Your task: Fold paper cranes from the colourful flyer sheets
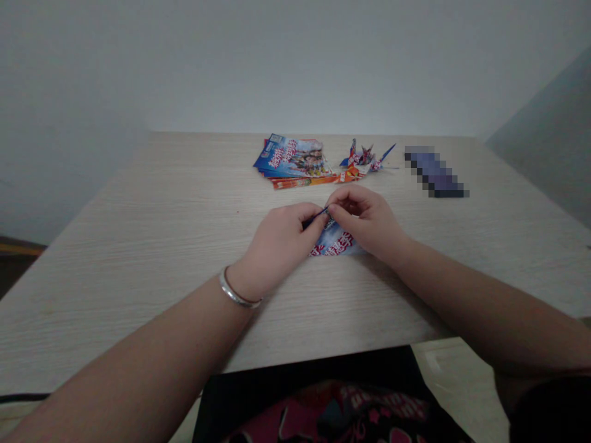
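Fingers of left hand (pixel 277 245) and right hand (pixel 370 225) pinch one folded paper (pixel 337 245)

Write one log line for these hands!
left hand: pinching folded paper | right hand: pinching it too | behind: leaflet stack, paper figures

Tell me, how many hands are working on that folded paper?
2. The left hand, wearing a silver bangle, and the right hand meet on the pale wooden table, both pinching the blue printed folded paper. No others show.
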`<state>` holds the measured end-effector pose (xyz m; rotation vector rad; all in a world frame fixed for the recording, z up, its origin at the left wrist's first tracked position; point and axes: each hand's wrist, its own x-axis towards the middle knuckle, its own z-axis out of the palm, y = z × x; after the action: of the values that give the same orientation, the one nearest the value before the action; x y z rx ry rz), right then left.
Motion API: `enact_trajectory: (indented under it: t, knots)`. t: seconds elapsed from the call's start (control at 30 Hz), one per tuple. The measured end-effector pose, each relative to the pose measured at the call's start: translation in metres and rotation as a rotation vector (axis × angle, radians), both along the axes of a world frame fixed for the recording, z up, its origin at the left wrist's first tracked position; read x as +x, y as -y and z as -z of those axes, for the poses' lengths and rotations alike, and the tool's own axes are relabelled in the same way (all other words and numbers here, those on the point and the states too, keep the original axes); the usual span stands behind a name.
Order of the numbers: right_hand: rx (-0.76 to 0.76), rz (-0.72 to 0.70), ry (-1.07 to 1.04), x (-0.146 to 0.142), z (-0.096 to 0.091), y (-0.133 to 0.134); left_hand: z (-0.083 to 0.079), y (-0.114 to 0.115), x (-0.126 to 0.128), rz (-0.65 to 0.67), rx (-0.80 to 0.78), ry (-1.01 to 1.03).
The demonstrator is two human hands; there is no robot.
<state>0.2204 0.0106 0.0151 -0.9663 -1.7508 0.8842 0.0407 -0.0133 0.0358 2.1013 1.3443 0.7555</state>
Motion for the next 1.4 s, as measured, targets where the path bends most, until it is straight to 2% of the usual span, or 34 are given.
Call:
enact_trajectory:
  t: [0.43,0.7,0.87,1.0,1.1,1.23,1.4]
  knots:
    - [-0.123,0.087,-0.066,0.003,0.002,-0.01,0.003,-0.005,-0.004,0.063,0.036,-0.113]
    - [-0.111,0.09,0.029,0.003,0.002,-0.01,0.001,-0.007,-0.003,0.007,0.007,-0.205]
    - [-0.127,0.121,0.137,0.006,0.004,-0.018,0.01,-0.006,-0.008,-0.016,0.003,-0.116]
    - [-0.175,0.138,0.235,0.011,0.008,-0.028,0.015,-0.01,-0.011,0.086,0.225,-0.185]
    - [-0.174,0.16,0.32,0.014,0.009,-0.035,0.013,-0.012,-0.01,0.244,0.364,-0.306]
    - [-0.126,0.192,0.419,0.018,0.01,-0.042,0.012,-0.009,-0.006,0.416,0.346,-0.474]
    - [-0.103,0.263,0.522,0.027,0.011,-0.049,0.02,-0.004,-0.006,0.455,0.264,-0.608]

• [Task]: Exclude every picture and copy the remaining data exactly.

• [Answer box]:
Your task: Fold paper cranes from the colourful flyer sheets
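Fingers of left hand (pixel 277 245) and right hand (pixel 370 225) pinch one folded paper (pixel 337 245)

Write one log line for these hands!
left hand: pinching folded paper | right hand: pinching it too | behind: leaflet stack, paper figures

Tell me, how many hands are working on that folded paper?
2. The left hand, wearing a silver bangle, and the right hand meet on the pale wooden table, both pinching the blue printed folded paper. No others show.
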`<state>` holds the measured end-effector pose (xyz m; rotation vector rad; all in a world frame fixed for the recording, z up, its origin at the left wrist's first tracked position; point and axes: each hand's wrist, its own x-axis towards the middle knuckle, its own z-axis out of the palm, y = z × x; after the action: of the values that give the same orientation, the one nearest the value before the action; x y z rx ry rz), right then left.
Motion API: `enact_trajectory: (indented under it: t, knots)`. t: seconds elapsed from the call's start (control at 30 Hz), one per tuple. The measured end-effector pose, each relative to the pose measured at the call's start: translation in metres and rotation as a rotation vector (axis × angle, radians), both along the axes of a world frame fixed for the recording, z up, its origin at the left wrist's first tracked position; read x as +x, y as -y and z as -z of those axes, for the poses' lengths and rotations alike, and the tool's own axes are relabelled in the same way (all other words and numbers here, those on the point and the states too, keep the original axes); the usual span stands behind a name.
Order of the numbers: right_hand: rx (-0.76 to 0.76), rz (-0.72 to 0.70), ry (-1.07 to 1.04), x (-0.146 to 0.142), z (-0.096 to 0.091), y (-0.133 to 0.134); left_hand: z (-0.083 to 0.079), y (-0.114 to 0.115), x (-0.126 to 0.128), rz (-0.65 to 0.67), rx (-0.80 to 0.78), ry (-1.01 to 1.03).
The demonstrator is two human hands; there is no robot.
<state>0.2204 0.0106 0.0151 -0.9663 -1.7508 0.8842 0.0407 -0.0133 0.0358 2.1013 1.3443 0.7555</state>
Motion for the next 1.4 s, as measured, targets where the path bends most, until it is straight to 2% of the usual span, or 34 are given.
Call:
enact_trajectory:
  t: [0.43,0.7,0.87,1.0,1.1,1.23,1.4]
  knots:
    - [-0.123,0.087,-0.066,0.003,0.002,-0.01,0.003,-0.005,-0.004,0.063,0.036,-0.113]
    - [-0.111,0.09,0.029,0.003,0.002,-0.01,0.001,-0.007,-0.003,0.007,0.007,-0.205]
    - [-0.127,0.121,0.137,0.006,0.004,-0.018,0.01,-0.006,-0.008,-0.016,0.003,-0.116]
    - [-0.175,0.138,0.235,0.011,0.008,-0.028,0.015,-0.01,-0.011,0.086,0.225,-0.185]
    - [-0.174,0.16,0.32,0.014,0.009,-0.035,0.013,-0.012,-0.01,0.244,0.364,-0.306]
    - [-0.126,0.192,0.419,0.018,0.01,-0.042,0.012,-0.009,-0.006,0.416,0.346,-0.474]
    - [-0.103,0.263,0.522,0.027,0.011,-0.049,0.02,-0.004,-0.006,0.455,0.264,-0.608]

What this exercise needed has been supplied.